Judgments alerting the legislature

Tax Division

Cost of stairlift deductible as specific care costs?
In this case the person concerned arranged for a stairlift to be installed in his house in 2013 and deducted the cost of it in his income tax return as specific care costs. He had not applied for an  allowance towards the cost of the stairlift under the Social Support Act (WMO), believing that he was not eligible due to the level of his income and that of his partner.

Section 6.17 of the Income Tax Act 2001 contains a provision allowing for the deduction of care costs in the income tax return. These must be specific care costs incurred in purchasing medical aids or medicines on account of illness or disability. However, under section 6.18, subsection 1, opening words and (d) of the Income Tax Act 2001, the co-payments due under the WMO are not deemed to be specific care costs.

The tax inspector refused to accept the deduction of the cost of the stairlift, relying on section 6.18, paragraph 1 (d) of the Income Tax Act 2001. It made no difference, according to the tax inspector, that the person concerned had not actually applied for an allowance under the WMO.

The Supreme Court held that the cost of the stairlift was deductible according to the letter of the law. In its view, the parliamentary history of the Act provided insufficient grounds for giving a broader interpretation to the restriction on deductibility laid down in section 6.18, subsection 1 (d) than the natural meaning of the words. The interested party was therefore permitted to deduct the cost of the stairlift.

The restriction would therefore only have been applicable if the person concerned had actually been granted an allowance under the WMO and been required to make a co-payment. Section 6.18 of the Income Tax Act 2001 has since been amended. A stairlift is no longer classified as a deductible aid. It has been pointed out in the professional literature that this Supreme Court judgment may still be of relevance to other types of medical aid.

HR 31 januari 2020, ECLI:NL:HR:2020:167 (Supreme Court, 31 January 2020)

Income-related combination tax credit
Subject to certain conditions, working parents who share childcare but do not cohabit may both be eligible for the income-related combination tax credit (IACK). Under section 8.14a, subsection 1 of the Income Tax Act 2001, a working taxpayer whose child who has been registered at the same address as the taxpayer in the personal records database for at least six months in the relevant calendar year is eligible for this tax credit. The cases in which a child who is not registered at the same address as the taxpayer is deemed to be thus registered for the purposes of this tax credit are laid down by ministerial order. Following earlier rulings by the Supreme Court (e.g. HR 2 november 2001, ECLI:NL:HR:2001:AD5044 (Supreme Court, 2 November 2001), it was laid down in article 44b of the Order implementing the Income Tax Act 2001 (URIB 2001) that a child belongs to the household of each parent simultaneously if the child spends at least three days a week with each parent.
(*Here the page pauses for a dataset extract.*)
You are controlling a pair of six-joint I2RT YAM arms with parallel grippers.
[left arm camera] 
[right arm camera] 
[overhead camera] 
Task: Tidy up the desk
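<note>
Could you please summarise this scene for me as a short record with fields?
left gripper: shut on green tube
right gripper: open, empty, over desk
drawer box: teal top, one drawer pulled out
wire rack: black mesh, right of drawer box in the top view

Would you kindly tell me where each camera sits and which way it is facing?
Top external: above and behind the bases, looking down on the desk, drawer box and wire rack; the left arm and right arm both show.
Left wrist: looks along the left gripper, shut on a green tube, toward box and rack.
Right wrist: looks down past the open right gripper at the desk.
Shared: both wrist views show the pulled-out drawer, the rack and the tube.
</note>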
The case in question concerned the application of the IACK in 2015. The child resided alternately with her mother and father. She was registered in the personal records database at her mother’s address. The custody arrangements provided for a two-weekly schedule: starting from Monday in the first week, the child spent two days with her father, then two days with her mother, then four days with her father and six days with her mother. The appeal court had ruled that the father was not entitled to the IACK because his daughter did not usually spend three whole days per week in each household.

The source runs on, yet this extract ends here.